• **Your task**: Search the data for "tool". Return each matching line.

── Information provided

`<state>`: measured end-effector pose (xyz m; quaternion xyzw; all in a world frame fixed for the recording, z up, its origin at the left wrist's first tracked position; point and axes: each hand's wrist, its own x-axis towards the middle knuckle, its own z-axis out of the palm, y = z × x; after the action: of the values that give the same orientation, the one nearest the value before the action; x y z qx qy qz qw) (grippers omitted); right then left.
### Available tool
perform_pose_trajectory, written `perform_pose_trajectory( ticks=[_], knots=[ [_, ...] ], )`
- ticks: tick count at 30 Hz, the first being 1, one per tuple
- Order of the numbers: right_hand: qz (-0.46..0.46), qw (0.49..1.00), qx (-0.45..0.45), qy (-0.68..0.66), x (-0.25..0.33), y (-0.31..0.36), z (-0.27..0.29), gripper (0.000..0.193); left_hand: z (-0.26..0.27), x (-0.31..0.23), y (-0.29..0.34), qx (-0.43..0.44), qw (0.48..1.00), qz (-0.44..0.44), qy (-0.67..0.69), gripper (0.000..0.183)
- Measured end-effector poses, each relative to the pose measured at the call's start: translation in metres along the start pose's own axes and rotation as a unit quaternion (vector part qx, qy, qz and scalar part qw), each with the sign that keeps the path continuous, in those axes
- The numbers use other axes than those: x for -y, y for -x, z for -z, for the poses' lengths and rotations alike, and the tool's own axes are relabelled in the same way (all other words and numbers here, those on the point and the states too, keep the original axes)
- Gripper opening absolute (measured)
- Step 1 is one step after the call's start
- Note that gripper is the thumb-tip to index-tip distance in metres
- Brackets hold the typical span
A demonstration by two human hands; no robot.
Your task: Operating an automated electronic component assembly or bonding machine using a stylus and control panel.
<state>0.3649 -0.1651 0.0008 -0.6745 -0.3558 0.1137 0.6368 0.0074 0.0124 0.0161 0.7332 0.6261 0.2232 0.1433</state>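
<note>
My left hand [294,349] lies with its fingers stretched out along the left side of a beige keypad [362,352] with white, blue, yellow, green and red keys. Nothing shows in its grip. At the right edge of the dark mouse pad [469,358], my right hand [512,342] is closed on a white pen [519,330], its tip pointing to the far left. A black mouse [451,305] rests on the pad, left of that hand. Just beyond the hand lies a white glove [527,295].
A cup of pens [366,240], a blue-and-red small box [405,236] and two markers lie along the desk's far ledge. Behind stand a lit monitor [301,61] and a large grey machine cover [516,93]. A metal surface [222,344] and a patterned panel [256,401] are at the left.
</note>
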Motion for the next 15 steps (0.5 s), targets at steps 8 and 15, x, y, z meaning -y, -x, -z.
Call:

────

• **Output for this exercise**:
### Available tool
- The numbers use other axes than those: x for -y, y for -x, z for -z, for the poses' lengths and rotations alike, and the tool's own axes are relabelled in the same way (all other words and numbers here, those on the point and the states too, keep the original axes)

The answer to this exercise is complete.